Markkula Center of Applied Ethics

End-of-Life Decision Making: Case 2

by Elizabeth Menkin


The public guardian has just been granted healthcare decision making power for Ms. Long, a 78 year-old woman with severe dementia, diabetes with impaired vision, and poor kidney function, recent recurrent pneumonia, and prior strokes. You are seeing her for the first time in a skilled nursing facility. She was transferred there yesterday following a four-month hospitalization.

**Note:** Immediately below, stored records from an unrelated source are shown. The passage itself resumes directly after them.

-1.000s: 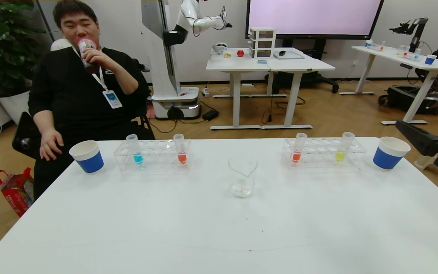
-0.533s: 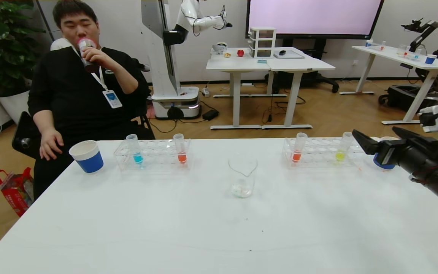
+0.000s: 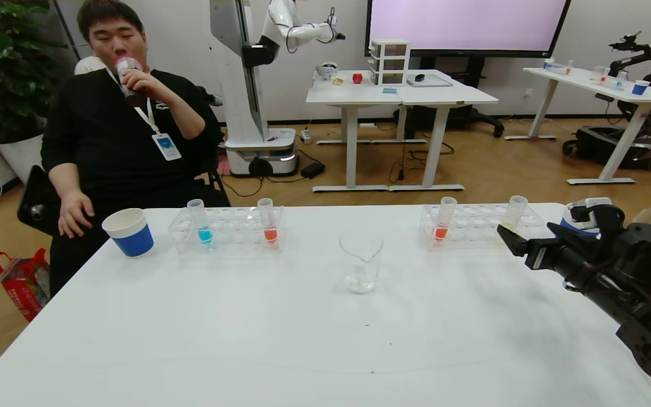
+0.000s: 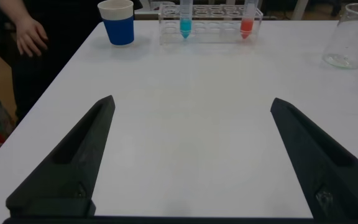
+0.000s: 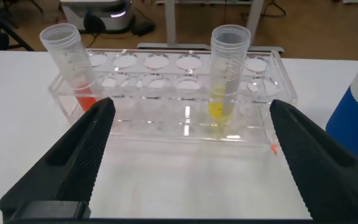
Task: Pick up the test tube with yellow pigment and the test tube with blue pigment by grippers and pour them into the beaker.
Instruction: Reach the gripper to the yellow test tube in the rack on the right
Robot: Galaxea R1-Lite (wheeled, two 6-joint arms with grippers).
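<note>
**A:** What does the head view show?

**B:** A smooth white table [image 3: 280, 339]. The clear glass beaker [image 3: 360, 263], with its spout, stands at the middle. On the robot's left a clear plastic rack [image 3: 226, 229] holds the test tube with blue pigment [image 3: 201, 221] upright; on the right a second rack [image 3: 481, 225] holds the test tube with yellow pigment [image 3: 513, 213]. The right gripper [image 3: 515, 242] hovers just in front of that tube, jaws spread, holding nothing.

**A:** And the left wrist view?

**B:** The left gripper [image 4: 191, 162] hangs low over bare table, fingers wide apart and empty, well apart from the blue tube.

**A:** The right wrist view?

**B:** The yellow tube stands between the two black fingers [image 5: 73, 168] but farther off, untouched. It is thin, ribbed, with a wider rim; liquid sits only in the bottom.

**A:** How would it handle?

**B:** Probably light, stiff and slick. I'd grip the upper wall just below the rim, gently, and lift straight up to clear the rack.
</note>
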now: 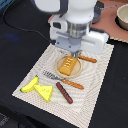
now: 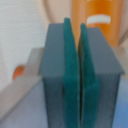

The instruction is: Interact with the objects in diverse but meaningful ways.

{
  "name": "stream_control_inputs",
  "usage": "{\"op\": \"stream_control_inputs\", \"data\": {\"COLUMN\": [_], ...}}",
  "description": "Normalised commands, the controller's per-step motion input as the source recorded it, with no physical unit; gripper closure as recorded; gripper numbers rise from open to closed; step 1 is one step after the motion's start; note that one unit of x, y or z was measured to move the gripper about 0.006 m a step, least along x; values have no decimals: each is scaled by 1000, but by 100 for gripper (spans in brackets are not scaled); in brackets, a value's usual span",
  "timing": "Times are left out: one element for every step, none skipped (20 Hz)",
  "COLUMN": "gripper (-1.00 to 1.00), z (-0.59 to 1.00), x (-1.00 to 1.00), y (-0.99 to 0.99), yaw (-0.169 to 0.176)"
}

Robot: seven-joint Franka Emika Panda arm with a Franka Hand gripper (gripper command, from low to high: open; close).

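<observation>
**Exterior view: arm being held low over the plated bread, nothing gripped**

Exterior view is being taken up mostly by the white arm, w/ the gripper [image 1: 76, 52] being held straight down, just above the far end of the bread loaf [image 1: 68, 64]. The wrist is being kept vertical & the arm body is being carried over the far edge of the placemat [image 1: 95, 75]. No contact w/ the loaf is being shown; whether the tips are touching it can't be told.

Layout is being read as a table setting, likely why things are lying as they are: the loaf is being held on a round tan plate [image 1: 59, 69] at the mat's centre, a fork [image 1: 64, 80] w/ orange handle is being laid just near of the plate, and a second orange-handled utensil [image 1: 88, 59] is being laid to the exterior view's right of it. The sausage [image 1: 64, 92] is being left nearer still, apart from the fork. The banana [image 1: 29, 85] & cheese wedge [image 1: 45, 90] are being kept together at the mat's near-left corner, touching or almost. A bowl-like vessel [image 1: 122, 17] is being seen far right, off the mat; no blue handle is being made out.

Wrist view is being filled by the two green pads [image 2: 68, 75], pressed together or nearly so w/ only a thin dark seam between; nothing is being clamped. Orange & white shapes beyond are too blurred to name.

Judgement: a press or a fresh approach on the loaf is probably being set up; the jaws would need spreading first for any grasp.
</observation>
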Motion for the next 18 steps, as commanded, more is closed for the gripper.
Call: {"op": "stream_control_inputs", "data": {"gripper": [100, 100, 100, 100, 100, 100, 100, 100, 100, 100, 100, -100, -100, -100, -100, -100, -100, -100], "z": [457, 411, 331, 237, 174, 134, 117, 69, 29, 0, 0, 0, 0, 0, 0, 0, 0, 197], "x": [217, 246, 234, 240, 260, 297, 360, 351, 329, 291, 240, 209, 183, 177, 183, 149, 140, 194], "y": [0, 0, 0, 0, 0, -6, -14, -14, -43, -60, -80, -91, -77, -77, -71, -100, -106, -103], "yaw": [-59, -56, -54, -55, -59, -63, -63, -71, -75, -73, -72, -73, -73, -73, -73, -74, -75, -77]}}
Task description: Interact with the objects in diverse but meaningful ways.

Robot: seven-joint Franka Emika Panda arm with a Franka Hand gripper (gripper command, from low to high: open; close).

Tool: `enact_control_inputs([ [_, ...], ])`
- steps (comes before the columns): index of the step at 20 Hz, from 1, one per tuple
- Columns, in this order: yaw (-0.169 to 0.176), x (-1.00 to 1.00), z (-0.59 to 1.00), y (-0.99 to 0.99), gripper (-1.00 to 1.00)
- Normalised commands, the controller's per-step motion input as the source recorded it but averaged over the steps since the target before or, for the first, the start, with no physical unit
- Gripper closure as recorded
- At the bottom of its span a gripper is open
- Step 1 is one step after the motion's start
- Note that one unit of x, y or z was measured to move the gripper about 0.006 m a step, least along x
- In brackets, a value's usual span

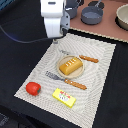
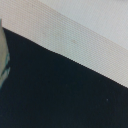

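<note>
Butter block sits nearest, tomato at its 9 o'clock. Both look light, rigid; I'd pinch butter's long sides. My tool: can't tell spread or pressed.

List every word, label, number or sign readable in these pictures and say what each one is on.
No text can be read in either view.
Yellow butter block: small red marks on its top face, too blurred to read.
Golden bread loaf, red tomato, grey-blue pot and striped placemat: no lettering visible.
Wrist view: only blurred surfaces, no writing.
</note>
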Motion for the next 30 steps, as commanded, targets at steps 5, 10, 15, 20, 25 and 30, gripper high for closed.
enact_control_inputs([
  [5, 0.000, 0.24, 0.00, -0.75, -1.00],
  [10, 0.000, 0.26, 0.01, -0.75, -1.00],
  [15, 0.000, 0.25, 0.17, -0.69, -1.00],
  [20, 0.000, 0.24, 0.20, -0.68, -1.00],
  [25, 0.000, 0.20, 0.10, -0.71, -1.00],
  [30, 0.000, 0.22, 0.02, -0.69, -1.00],
])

When you arrive at the skilled nursing facility to see Ms. Long, she looks very thin, and the nurse tells you that there is a large necrotic pressure sore on her sacrum. The aides are repositioning her so that the speech therapist can do her evaluation. There is an IV running fluids in the patient's left arm, and her right arm lies limp on the bed. Some of the time she seems to look at a face and track movements, but sometimes not. She does not give any answers to simple questions, either verbally or with nods or shaking her head, and does not consistently look at the person who is talking to her. She does not give any social smile in response to the speech therapist's attempts to engage her. You notice that the patient grimaces when she's moved, and cries in apparent pain when she is rolled on her back. She opens her mouth when offered a straw but does not suck on the straw. She takes a small amount of ice cream that is offered by spoon, but after two more tries by the speech therapist she pushes it away and slaps using her left hand.

Questions:

  • Is Ms. Long terminally ill?
  • What are the treatment decisions at this point?
  • Artificial nutrition and hydration?
  • CPR / DNAR?
  • On what basis will these decisions be made?

Elizabeth Menkin is a physician in geriatric and internal medicine at Kaiser-Permanente San Jose/Santa Teresa. She is the founder of Coda Alliance, a Silicon Valley community coalition for end-of-life care.